Home > Calvinism, Election > The Reformed Doctrine of Predestination Chapter XIV- The Perseverance of the Saints

The Reformed Doctrine of Predestination Chapter XIV- The Perseverance of the Saints

The Reformed Doctrine Of Predestination

Chapter XIV

The Perseverance of the Saints

3. THOUGH TRULY SAVED THE CHRISTIAN MAY TEMPORARILY BACKSLIDE AND COMMIT SIN

This doctrine of Perseverance does not mean that Christians do not temporarily fall the victims of sin, for alas, this is all too common. Even the best of men backslide temporarily. But they are never completely defeated; for God, by the exercise of His grace on their hearts infallibly prevents even the weakest saint from final apostasy. As yet we have this treasure in earthen vessels, that the exceeding greatness of the power (or the glory) may be of God, and not from ourselves (2 Corinthians 4:7).

Concerning his own personal experience even the great apostle Paul could write: “The good which I would I do not; but the evil which I would not, that I practice. But if what I would not, that I do, it is no more I that do it, but sin that dwelleth in me …. I find then the law, that, to me who would do good, evil is present. For I delight in the law of God after the inward man; but I see a different law in my members, warring against the law of my mind, and bringing me into captivity under the law of sin which is in my members. Wretched man that I am I who shall deliver me out of the body of this death? I thank God through Jesus Christ our Lord. So then I of myself with the mind, indeed, serve the law of God; but with the flesh the law of sin.” Romans 7:19-25. In these lines every true Christian reads his own experience.
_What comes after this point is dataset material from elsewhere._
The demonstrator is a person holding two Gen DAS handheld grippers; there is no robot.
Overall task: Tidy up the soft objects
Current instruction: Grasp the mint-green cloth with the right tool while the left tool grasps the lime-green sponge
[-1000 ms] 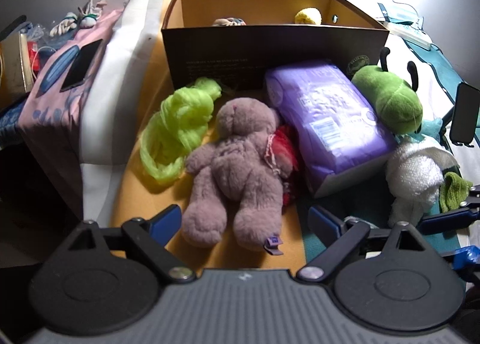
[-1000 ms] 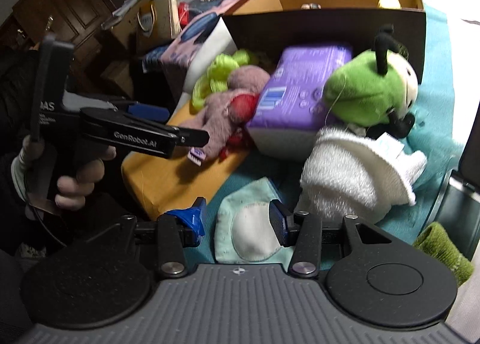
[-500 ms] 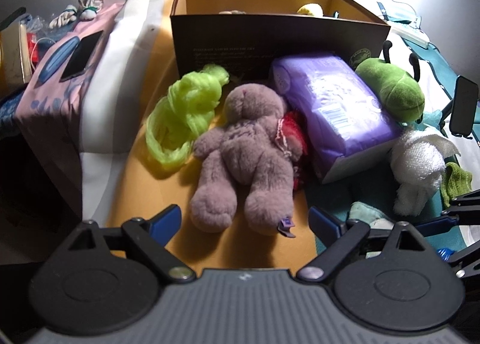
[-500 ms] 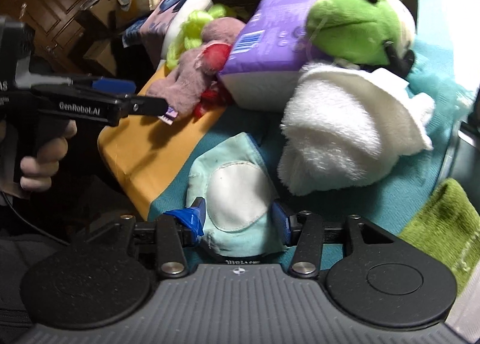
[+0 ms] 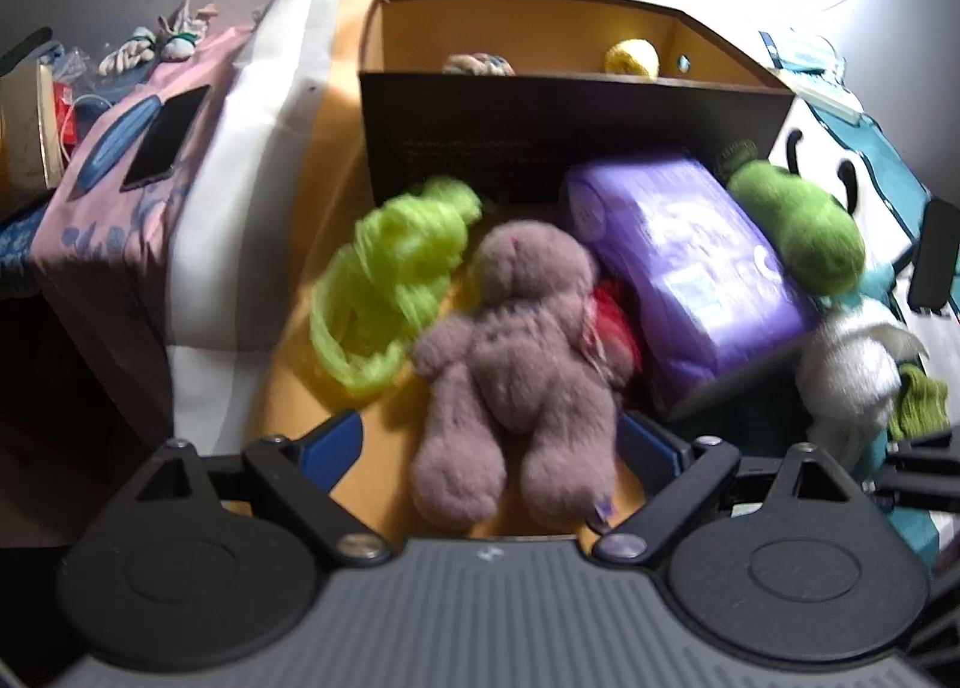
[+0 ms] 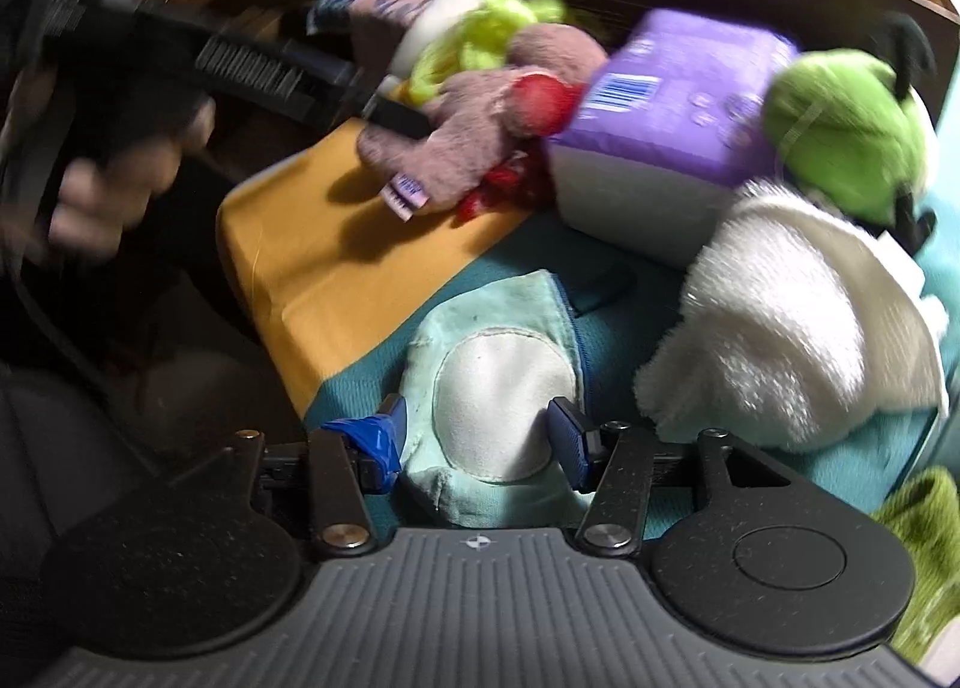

It is, of course, inconsistent for the Christian to commit sin, and the writer of the book of Hebrews says that those who do sin “crucify to themselves the Son of God afresh and put Him to an open shame” (6:6). After David had committed sin and had repented he was told by the prophet Nathan that his sin would be forgiven, but that nevertheless through it he had “given great occasion to the enemies of Israel to blaspheme,” 2 Samuel 12:14. David and Peter fell away temporarily, but the basic principles of their natures called them back. Judas fell away permanently because he lacked those basic principles.

As long as the believer remains in this world his state is one of warfare. He suffers temporary reverses and may for a time appear to have lost all faith; yet if he has been once truly saved, he cannot fall away completely from grace. If once he has experienced the inner change which comes through regeneration he will sooner or later return to the fold and be saved. When he comes to himself he confesses his sins and asks forgiveness, never doubting that he is saved. His lapse into sin may have injured him severely and may have brought destruction to others; but so far as he is personally concerned it is only temporary. Paul taught that the life work of many people should be burned since it is constructed of wrong materials, though they themselves shall be saved “so as by fire,” 1 Corinthians 3:12-15; and it was this teaching which Jesus brought out in the parable of the lost sheep which the shepherd sought and brought back to the fold.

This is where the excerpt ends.